> Work instruction
Report the count of lines containing the word "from" in the entries below, and nothing more.

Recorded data
****************************************
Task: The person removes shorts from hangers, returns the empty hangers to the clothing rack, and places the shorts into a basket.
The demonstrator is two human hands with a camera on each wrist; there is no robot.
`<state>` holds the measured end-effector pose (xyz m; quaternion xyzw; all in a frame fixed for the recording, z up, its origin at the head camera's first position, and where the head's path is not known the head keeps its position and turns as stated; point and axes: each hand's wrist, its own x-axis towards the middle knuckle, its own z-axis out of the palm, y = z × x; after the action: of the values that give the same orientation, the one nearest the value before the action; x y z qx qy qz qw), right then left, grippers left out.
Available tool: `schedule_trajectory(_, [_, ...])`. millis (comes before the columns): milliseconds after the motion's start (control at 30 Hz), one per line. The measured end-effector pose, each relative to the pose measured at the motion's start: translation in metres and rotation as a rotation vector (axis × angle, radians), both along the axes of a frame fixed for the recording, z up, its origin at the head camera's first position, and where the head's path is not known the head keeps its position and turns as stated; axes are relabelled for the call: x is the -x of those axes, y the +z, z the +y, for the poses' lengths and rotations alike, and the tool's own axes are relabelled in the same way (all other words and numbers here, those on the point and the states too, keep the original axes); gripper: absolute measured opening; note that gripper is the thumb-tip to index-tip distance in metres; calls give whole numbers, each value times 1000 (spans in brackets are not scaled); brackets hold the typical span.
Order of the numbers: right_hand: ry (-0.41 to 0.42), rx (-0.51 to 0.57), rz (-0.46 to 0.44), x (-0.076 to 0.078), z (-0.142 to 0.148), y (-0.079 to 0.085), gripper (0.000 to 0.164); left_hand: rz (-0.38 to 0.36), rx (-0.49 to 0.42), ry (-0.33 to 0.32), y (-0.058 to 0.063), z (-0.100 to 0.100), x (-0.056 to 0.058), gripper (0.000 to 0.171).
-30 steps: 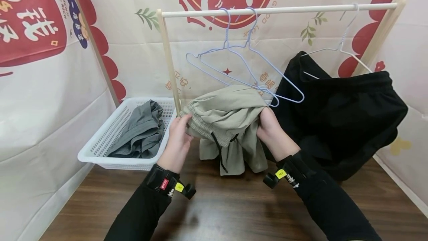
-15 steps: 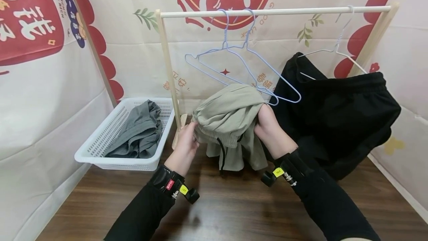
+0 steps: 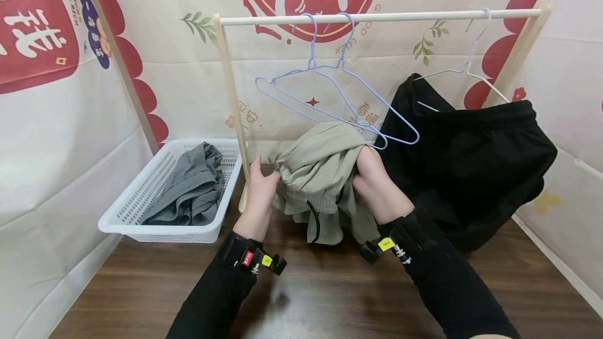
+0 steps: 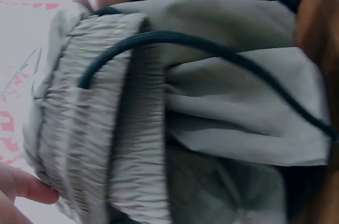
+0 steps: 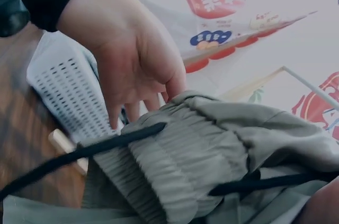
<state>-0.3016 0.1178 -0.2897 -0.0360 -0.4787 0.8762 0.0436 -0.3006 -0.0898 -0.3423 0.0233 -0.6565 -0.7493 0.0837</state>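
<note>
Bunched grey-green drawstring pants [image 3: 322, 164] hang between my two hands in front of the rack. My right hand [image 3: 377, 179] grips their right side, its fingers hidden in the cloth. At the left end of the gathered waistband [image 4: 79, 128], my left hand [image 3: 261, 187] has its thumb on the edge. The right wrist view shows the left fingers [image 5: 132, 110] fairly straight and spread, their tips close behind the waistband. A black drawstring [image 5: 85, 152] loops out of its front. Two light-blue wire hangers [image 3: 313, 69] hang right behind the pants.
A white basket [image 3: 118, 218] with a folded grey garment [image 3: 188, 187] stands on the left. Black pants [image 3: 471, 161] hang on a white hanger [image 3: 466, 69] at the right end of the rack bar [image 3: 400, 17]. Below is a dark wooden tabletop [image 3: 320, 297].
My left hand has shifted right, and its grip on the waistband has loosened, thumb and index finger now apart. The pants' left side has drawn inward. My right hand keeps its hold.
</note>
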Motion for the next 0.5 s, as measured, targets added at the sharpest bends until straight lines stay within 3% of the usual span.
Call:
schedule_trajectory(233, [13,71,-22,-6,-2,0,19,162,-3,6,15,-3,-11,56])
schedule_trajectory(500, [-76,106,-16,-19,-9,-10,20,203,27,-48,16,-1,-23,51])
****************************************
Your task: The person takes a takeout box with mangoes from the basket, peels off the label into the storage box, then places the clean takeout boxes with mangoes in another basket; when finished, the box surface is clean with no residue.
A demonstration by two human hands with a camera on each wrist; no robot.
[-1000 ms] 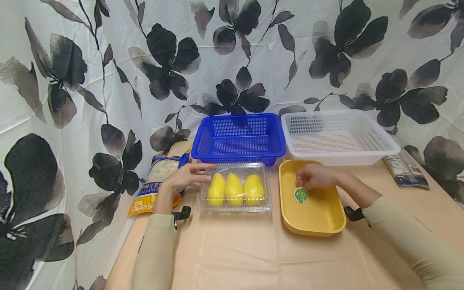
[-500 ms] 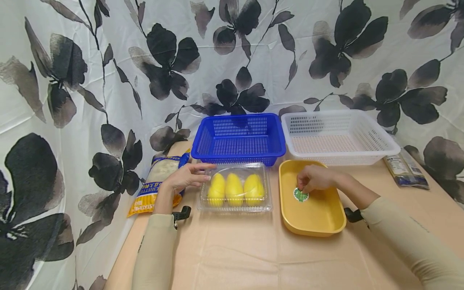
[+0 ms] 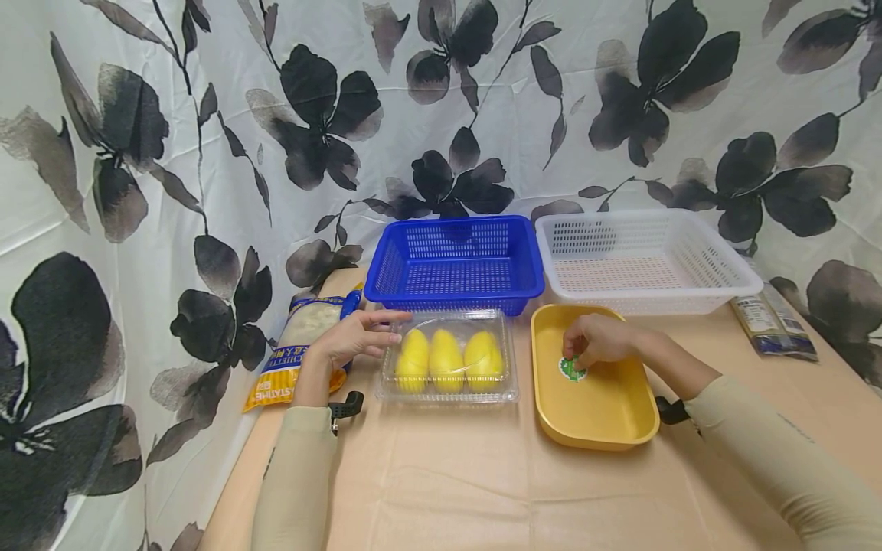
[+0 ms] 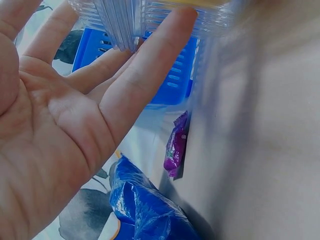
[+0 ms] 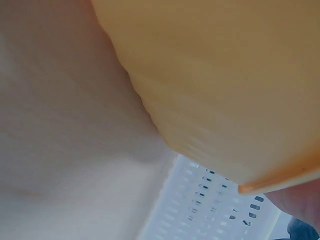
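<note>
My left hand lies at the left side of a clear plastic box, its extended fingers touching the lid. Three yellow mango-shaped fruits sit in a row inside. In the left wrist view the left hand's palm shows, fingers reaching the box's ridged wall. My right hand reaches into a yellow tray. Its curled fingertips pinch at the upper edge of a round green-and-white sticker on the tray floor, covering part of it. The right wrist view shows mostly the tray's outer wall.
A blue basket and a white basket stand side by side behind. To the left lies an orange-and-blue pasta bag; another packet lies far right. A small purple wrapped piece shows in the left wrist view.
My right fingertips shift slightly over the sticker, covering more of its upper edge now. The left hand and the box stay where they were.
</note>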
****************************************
> Exercise output
2